• Task description:
The full text of the records below, minus any pictures, should be given back word for word.

── Records to use

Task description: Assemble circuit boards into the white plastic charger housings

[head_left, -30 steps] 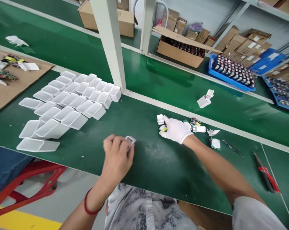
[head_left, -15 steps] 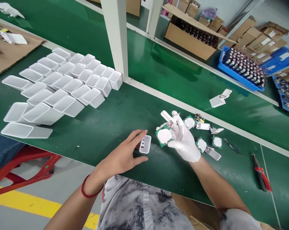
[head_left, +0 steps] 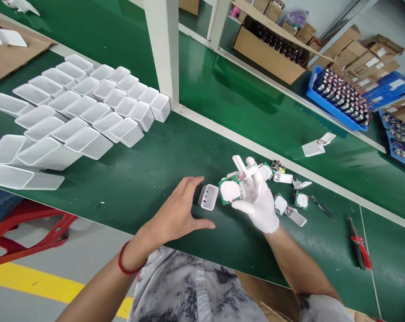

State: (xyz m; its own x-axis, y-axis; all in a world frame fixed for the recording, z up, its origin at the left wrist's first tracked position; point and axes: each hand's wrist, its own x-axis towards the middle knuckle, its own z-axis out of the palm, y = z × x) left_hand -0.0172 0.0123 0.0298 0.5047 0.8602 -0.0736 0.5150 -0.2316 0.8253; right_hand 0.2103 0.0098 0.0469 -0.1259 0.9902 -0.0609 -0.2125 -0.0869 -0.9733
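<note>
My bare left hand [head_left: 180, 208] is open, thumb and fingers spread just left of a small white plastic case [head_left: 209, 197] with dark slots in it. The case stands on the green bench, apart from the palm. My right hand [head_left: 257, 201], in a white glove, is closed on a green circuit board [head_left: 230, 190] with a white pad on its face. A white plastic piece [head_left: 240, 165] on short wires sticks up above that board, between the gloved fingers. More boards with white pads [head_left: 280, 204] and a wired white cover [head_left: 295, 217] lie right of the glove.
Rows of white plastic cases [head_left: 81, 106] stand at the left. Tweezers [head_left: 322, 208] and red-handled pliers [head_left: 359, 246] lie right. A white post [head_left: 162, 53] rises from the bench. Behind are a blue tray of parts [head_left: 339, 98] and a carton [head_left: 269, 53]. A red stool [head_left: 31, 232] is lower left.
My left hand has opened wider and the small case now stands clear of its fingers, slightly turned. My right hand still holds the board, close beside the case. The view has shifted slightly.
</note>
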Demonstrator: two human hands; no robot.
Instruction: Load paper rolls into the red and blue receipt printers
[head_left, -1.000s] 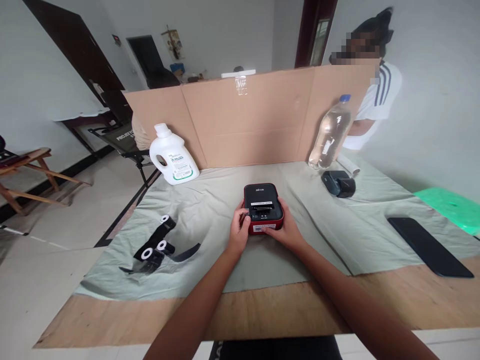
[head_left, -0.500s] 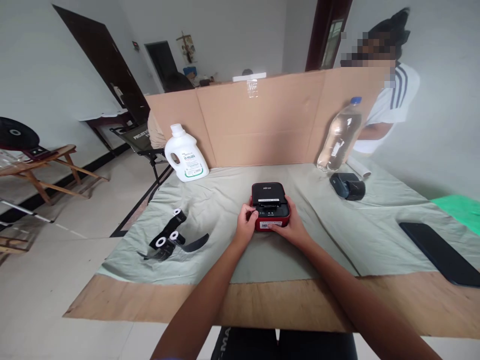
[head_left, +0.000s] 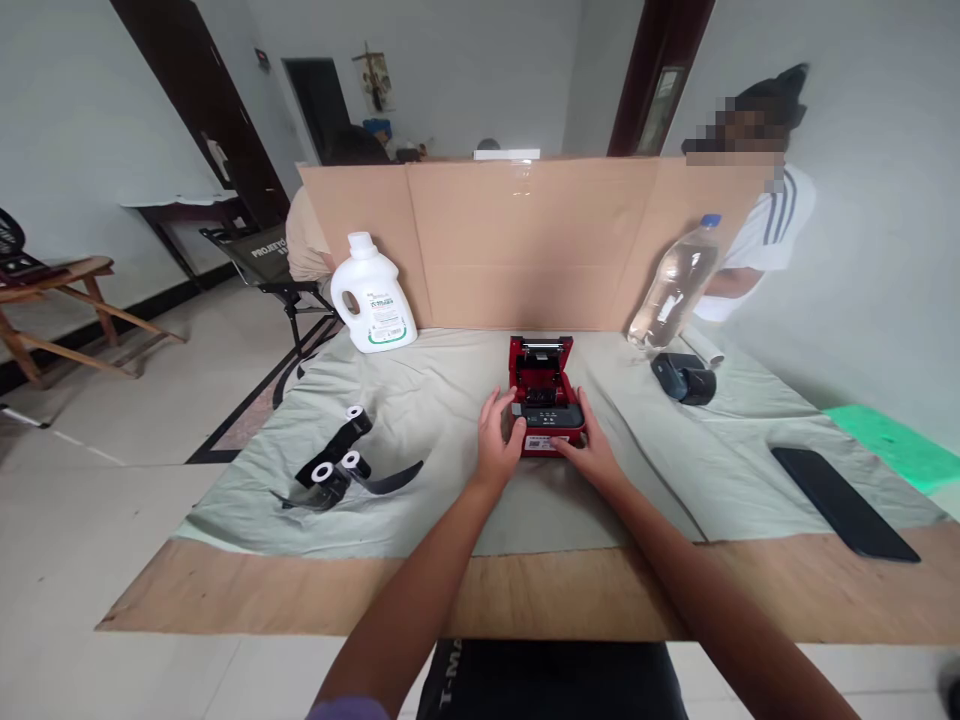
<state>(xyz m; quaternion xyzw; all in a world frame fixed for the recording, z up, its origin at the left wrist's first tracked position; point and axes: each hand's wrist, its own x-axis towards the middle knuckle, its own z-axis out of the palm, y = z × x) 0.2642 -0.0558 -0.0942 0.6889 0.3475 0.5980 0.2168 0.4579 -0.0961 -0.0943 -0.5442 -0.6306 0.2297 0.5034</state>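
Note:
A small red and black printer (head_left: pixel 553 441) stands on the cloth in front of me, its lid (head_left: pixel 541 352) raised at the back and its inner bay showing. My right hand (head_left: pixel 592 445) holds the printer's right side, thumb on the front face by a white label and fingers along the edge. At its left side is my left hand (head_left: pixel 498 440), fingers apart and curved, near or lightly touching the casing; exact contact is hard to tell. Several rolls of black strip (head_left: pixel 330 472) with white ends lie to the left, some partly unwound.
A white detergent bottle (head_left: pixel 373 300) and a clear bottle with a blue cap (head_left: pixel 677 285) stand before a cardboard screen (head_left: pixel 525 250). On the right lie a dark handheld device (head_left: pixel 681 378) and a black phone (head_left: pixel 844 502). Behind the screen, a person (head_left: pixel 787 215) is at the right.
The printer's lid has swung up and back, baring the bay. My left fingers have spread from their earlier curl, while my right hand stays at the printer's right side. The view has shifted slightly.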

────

• Solution for this problem:
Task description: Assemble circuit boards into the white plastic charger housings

[head_left, -30 steps] 
[head_left, -15 steps] 
[head_left, +0 steps] 

State: (xyz m; its own x-axis, y-axis; all in a world frame fixed for the recording, z up, its origin at the left wrist's first tracked position; point and axes: each hand's wrist, its own x-axis towards the middle knuckle, its own z-axis out of the palm, y = z × x) left_hand -0.0172 0.0123 0.0298 0.5047 0.8602 -0.0736 0.5150 -0.2316 0.8253; right_hand 0.2103 0.0098 0.0469 -0.1259 0.9902 -0.0609 -0.2125 -0.0869 -0.9733
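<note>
My bare left hand [head_left: 180, 208] is open, thumb and fingers spread just left of a small white plastic case [head_left: 209, 197] with dark slots in it. The case stands on the green bench, apart from the palm. My right hand [head_left: 257, 201], in a white glove, is closed on a green circuit board [head_left: 230, 190] with a white pad on its face. A white plastic piece [head_left: 240, 165] on short wires sticks up above that board, between the gloved fingers. More boards with white pads [head_left: 280, 204] and a wired white cover [head_left: 295, 217] lie right of the glove.
Rows of white plastic cases [head_left: 81, 106] stand at the left. Tweezers [head_left: 322, 208] and red-handled pliers [head_left: 359, 246] lie right. A white post [head_left: 162, 53] rises from the bench. Behind are a blue tray of parts [head_left: 339, 98] and a carton [head_left: 269, 53]. A red stool [head_left: 31, 232] is lower left.
My left hand has opened wider and the small case now stands clear of its fingers, slightly turned. My right hand still holds the board, close beside the case. The view has shifted slightly.
</note>
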Demonstrator: two human hands; no robot.
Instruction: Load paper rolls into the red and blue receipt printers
[head_left, -1.000s] 
[head_left, -0.500s] 
[head_left, +0.000s] 
<state>(xyz m; quaternion xyzw; all in a world frame fixed for the recording, z up, its origin at the left wrist's first tracked position; point and axes: each hand's wrist, its own x-axis towards the middle knuckle, its own z-axis out of the palm, y = z × x) 0.2642 -0.0558 -0.0942 0.6889 0.3475 0.5980 0.2168 0.4579 -0.0961 -0.0943 -0.5442 -0.6306 0.2297 0.5034</state>
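Note:
A small red and black printer (head_left: pixel 553 441) stands on the cloth in front of me, its lid (head_left: pixel 541 352) raised at the back and its inner bay showing. My right hand (head_left: pixel 592 445) holds the printer's right side, thumb on the front face by a white label and fingers along the edge. At its left side is my left hand (head_left: pixel 498 440), fingers apart and curved, near or lightly touching the casing; exact contact is hard to tell. Several rolls of black strip (head_left: pixel 330 472) with white ends lie to the left, some partly unwound.
A white detergent bottle (head_left: pixel 373 300) and a clear bottle with a blue cap (head_left: pixel 677 285) stand before a cardboard screen (head_left: pixel 525 250). On the right lie a dark handheld device (head_left: pixel 681 378) and a black phone (head_left: pixel 844 502). Behind the screen, a person (head_left: pixel 787 215) is at the right.
The printer's lid has swung up and back, baring the bay. My left fingers have spread from their earlier curl, while my right hand stays at the printer's right side. The view has shifted slightly.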

The output is finished and nothing more is needed.